Ajai wants to create doubly coloured edges ie. Doublecoloured triangles. (2 colored edges) Rekha wants to create single coloured edges ie.Monocoloured Triangles. (0 colored edges).
The last turn can always create a doublecoloured triangle, so there will always be at least one of those.
(After 8 turns, the last triangle can be: (R G x) ... then it's already a Doublecoloured triangle or (R R x) or (G G x) and then calling the opposite color makes it a Doublecoloured triangle.)
There won't be three, because somewhere before the end, 3 of the same color must be called, and so at least one monocoloured can be formed.
The first 5 calls can be: a) 5 of one color, 0 of the other b) 4 + 1 or c) 3 + 2.
a) 5 + 0 (R R R) (R R x) (x x x) yields 1 doublecoloured triangle, 2 monocoloured triangle, if either all greens are called, or another red is called.
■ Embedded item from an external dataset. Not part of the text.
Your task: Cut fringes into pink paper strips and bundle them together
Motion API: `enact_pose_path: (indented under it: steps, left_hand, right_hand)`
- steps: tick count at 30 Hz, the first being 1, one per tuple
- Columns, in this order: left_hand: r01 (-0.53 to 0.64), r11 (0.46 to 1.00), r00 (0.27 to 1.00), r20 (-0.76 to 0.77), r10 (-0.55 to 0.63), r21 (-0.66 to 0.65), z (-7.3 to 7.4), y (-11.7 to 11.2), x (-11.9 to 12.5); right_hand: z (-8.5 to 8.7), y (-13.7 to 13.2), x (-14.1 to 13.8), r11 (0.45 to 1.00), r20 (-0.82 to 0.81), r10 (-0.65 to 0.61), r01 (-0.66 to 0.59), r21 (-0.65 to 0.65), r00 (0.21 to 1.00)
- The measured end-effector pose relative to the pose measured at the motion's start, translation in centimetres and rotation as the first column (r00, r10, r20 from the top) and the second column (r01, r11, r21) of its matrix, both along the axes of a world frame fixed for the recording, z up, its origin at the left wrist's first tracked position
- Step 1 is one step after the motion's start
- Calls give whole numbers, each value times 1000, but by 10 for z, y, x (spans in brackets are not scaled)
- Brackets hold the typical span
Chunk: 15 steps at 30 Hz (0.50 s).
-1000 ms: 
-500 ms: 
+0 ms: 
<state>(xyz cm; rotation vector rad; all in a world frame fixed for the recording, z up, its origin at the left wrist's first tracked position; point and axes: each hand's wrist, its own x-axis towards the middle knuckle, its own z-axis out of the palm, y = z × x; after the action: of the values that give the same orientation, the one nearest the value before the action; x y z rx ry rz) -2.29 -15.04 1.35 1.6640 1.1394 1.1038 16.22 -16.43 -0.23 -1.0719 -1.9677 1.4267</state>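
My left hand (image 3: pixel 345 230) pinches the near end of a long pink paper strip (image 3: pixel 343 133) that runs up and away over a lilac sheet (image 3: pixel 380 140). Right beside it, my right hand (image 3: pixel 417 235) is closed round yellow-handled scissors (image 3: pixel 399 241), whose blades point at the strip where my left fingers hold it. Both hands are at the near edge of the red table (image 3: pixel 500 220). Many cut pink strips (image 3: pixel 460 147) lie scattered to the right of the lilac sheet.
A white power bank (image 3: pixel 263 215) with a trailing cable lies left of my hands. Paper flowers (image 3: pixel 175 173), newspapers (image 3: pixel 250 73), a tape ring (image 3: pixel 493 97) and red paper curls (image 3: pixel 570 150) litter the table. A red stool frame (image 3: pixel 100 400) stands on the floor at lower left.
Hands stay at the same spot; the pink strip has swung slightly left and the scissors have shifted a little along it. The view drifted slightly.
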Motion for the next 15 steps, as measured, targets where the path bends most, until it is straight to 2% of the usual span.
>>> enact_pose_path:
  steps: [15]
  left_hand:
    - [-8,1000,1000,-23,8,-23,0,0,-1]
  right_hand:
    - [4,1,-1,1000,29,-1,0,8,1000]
b) 4 + 1 (R R R) (R x x) (G x x) yields 1 doublecoloured triangle, 2 monocoloured triangle always matching what's already there
c) 3 + 2 (R R R) (G G x) (x x x) 1 doublecoloured triangle, 2 monocoloured triangle
So the vertex guy can always guarantee just 1 doublecoloured triangle, and 2 monocoloured triangle no matter what colors are called, by never creating a doublecoloured triangle until he has to, at the end.
And the color guy can always use the last move to make a doublecoloured triangle.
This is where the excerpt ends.